Moreover, genetic identification techniques may not be available for remote field locations and in countries developing scientific infrastructure, making research way more laggy than it already is. A field-deployable system will allow biologists to identify species in the field rapidly. Rapid species identification can be pivotal in conserving critical species that are time-sensitive. Field deployable identification systems will allow scientists to identify species in-situ, thereby reducing the need for invasive methods like the collection of species sample and logging. CRISPR (clustered regularly interspaced short palindromic repeats) based genetic method could be ideal for species identification due to their diagnostic specificity, sensitivity, and speed.
CRISPR-based SHERLOCK nucleic acid detection platform has shown promise in the fields of diagnostic healthcare and agriculture. Many of the qualities of SHERLOCK like rapid detection, single temperature reaction condition, high sensitivity, low cost, etc., make it well suited to transition to an ecological context. A study to prove this principle engineered SHERLOCK DNA assays that do not require DNA extraction or specialized equipment to genetically differentiate three morphologically similar fishes, which has an overlapping range in California’s San Francisco Estuary (SFE). This study sought to reliably distinguish the US threatened, California endangered delta smelt, California threatened longfin smelt and the non-native Wakasagi. These three species are challenging to differentiate in their younger state and belong to the same family Osmeridae. A broader and more general use, a SHERLOCK-enabled field taxonomic identification method could be broadly utilized by non-molecular biologists working in ecology, conservation biology, and environmental monitoring of any targeted species.
Longfin Smelt swabbed for genetic identification with the help of CRISPR based SHERLOCK ; Credit: Alisha Goodbla/UC Davis.
This study found that the SHERLOCK method described in the study had all the necessary field deployment attributes. The versatile use of mucus swabs from the organisms shows its significance outside the laboratory. Along with this, the SHERLOCK test requires a constant low temperature, and the entire reaction can be done in a single tube, making it easily usable in the field.

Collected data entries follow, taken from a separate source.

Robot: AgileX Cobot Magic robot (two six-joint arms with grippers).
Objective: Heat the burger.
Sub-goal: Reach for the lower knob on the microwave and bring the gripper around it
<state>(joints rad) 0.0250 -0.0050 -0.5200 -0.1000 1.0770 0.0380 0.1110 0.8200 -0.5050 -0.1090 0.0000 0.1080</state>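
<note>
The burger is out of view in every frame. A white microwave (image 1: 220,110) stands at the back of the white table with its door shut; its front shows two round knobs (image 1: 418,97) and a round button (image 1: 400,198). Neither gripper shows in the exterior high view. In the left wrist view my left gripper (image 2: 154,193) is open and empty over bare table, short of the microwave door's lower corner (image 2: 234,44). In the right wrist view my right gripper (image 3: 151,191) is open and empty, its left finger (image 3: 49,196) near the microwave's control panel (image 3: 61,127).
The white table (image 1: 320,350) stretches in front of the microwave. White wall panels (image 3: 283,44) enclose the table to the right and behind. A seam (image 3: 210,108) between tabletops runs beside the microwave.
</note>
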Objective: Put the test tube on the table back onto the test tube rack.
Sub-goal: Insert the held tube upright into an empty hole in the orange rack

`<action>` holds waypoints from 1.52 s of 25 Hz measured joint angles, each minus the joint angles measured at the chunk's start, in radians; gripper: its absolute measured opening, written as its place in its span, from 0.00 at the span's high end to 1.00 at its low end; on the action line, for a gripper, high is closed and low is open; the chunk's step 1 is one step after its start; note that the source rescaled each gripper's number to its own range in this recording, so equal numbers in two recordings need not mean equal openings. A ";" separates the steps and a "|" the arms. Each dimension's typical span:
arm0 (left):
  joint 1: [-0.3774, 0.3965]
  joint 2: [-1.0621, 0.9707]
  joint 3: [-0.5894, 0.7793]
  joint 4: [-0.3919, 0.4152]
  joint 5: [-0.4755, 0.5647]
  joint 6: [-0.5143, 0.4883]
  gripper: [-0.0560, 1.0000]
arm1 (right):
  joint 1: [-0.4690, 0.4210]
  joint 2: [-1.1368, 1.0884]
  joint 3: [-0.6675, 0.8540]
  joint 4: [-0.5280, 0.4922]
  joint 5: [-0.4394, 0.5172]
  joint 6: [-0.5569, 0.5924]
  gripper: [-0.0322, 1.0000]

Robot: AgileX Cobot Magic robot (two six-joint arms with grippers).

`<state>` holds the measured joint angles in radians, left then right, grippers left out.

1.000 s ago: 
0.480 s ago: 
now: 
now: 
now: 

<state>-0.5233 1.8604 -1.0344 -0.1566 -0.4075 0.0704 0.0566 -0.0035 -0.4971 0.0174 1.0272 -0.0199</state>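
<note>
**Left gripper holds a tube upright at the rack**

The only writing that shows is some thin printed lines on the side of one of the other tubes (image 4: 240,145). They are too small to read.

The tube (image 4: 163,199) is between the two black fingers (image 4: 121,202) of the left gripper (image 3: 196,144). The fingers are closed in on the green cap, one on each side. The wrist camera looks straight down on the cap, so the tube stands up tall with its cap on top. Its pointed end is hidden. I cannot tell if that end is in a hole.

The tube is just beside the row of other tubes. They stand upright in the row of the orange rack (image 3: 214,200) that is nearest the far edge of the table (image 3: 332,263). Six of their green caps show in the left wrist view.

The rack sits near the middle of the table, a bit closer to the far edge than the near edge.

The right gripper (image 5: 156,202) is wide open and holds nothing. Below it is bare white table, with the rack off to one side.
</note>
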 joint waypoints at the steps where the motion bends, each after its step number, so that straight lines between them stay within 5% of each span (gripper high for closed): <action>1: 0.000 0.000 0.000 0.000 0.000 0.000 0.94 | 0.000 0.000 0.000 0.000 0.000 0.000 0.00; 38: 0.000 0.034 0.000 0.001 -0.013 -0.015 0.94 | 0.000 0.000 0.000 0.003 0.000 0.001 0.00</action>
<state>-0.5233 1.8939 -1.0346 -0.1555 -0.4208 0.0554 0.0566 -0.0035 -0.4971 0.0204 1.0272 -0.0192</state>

The reaction can also be carried out while holding it in our palms of the hand or when put into a small portable device that maintains a constant temperature and can detect fluorescence. It is anticipated that the entire process from collecting a sample and genetically identifying it can be completed in an hour, making it highly efficient in real-time diagnostics. Thus it is seen that SHERLOCK can be reliably used in a variety of ecological and environmental monitoring situations to obtain accurate, sensitive, and rapid genetic results. A more detailed study can expand its applicability to more specific taxonomic groups like the differentiation of subspecies. Therefore, with the help of CRISPR methods, ecology and conservation biology will bring rapid, genetic-based taxonomic identification in highly remote locations, thereby making conserving species more streamlined and following the path of least resistance.
M. Baerwald et al., "Rapid and accurate species identification for ecological studies and monitoring using CRISPR‐based SHERLOCK", Molecular Ecology Resources, vol. 20, no. 4, pp. 961-970, 2020. Available: 10.1111/1755-0998.13186.